Clergy In a Hypersexualized Culture

From a new study by Baylor University:

In any given congregation with 400 adult members, seven women on average have been victims of clergy sexual misconduct since they turned 18, a new national study reveals.

“… we were surprised it is so prevalent across all denominations, all religions, all faith groups, all across the country,” said lead researcher Diana Garland… “Clergy sexual misconduct is no respecter of denominations.”

The study revealed that more than 3 percent of adult women who had attended a church in the past month reported that a religious leader had made sexual advances to them. Research found that 92 percent of those sexual advances were made in secret, and 67 percent of the offenders were married to someone else.

The full study has not been published yet, but I’m curious how “sexual advance” was  defined for the purposes of the study.  The study also mentions the “culture of niceness” prevalent in churches.  One wonders if a number of the perceived advances were indeed so cut and dry.  Of course, we often don’t know our own motivations.  A scientific study can’t reveal the complexities of such interactions.  How often could a simple compliment be construed as an advance?  It is not difficult to imagine legitimate pastoral concern being (intentionally or otherwise) perverted into a flirtatious encounter.  I don’t mean to be overly apologetic.  This study just makes all clergy, across the board, come off a little too predatory.

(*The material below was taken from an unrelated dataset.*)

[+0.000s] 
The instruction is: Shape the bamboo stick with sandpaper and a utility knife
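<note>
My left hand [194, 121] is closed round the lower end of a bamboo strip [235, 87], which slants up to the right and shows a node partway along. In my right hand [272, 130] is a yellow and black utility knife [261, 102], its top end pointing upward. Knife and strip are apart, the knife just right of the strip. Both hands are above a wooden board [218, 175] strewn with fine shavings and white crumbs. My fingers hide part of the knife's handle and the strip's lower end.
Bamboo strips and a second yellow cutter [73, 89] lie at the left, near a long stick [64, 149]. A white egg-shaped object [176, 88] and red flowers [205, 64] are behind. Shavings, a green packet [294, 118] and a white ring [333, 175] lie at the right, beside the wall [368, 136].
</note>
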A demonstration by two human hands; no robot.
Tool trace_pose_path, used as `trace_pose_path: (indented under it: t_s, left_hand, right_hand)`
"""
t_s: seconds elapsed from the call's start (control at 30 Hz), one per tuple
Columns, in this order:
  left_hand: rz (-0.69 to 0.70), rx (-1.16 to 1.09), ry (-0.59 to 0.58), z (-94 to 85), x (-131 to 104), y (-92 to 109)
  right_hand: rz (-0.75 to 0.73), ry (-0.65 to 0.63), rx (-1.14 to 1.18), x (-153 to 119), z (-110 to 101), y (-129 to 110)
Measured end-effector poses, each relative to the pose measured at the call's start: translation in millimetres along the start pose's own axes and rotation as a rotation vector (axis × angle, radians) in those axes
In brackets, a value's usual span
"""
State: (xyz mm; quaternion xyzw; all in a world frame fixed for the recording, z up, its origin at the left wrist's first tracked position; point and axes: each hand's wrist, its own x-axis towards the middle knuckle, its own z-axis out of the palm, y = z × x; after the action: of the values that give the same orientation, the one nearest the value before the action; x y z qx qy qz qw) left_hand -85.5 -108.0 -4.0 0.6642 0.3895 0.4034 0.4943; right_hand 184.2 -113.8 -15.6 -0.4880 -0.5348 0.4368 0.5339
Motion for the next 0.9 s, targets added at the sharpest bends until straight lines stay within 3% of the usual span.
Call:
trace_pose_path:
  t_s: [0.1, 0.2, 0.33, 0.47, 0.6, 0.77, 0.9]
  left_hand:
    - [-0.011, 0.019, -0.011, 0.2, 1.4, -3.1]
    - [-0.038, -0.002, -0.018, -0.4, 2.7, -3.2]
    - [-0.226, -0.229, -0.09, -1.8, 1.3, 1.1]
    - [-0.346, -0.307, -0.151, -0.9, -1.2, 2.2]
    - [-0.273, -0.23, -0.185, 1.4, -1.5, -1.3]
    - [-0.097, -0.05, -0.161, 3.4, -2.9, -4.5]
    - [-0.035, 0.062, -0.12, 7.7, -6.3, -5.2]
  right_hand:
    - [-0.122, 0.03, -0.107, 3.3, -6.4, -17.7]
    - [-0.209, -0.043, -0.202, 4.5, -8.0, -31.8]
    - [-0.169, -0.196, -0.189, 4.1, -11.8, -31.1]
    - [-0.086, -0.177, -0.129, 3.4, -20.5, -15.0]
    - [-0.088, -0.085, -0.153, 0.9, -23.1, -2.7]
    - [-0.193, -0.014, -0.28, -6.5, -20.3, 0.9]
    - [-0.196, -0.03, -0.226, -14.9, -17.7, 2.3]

Of course, it is fascinating that this holds across all denominations and religions.  I don’t know if this should take wind out of the sails of those who insist that Catholic clergy abuse is due to the celibate lifestyle.  It seems that we’re all sexually out of control.  As persons and clergy, we have been so formed (read: malformed) by a hyper-sexualized culture that we cannot even control ourselves among those whose spiritual care we are to direct.

Just this week I was at a local gas station, and realized that the $.75 machine in the men’s bathroom, in addition to the usual assortment of contraceptives, was also advertising XXX photos for sale.  I know this is not moral, and I’m not even sure it’s legal.  But unfortunately, it is no longer surprising.

The Fathers of the Church would be horrified at our distorted notion of freedom.  What we call freedom, they would rightly call slavery to our basest impulses.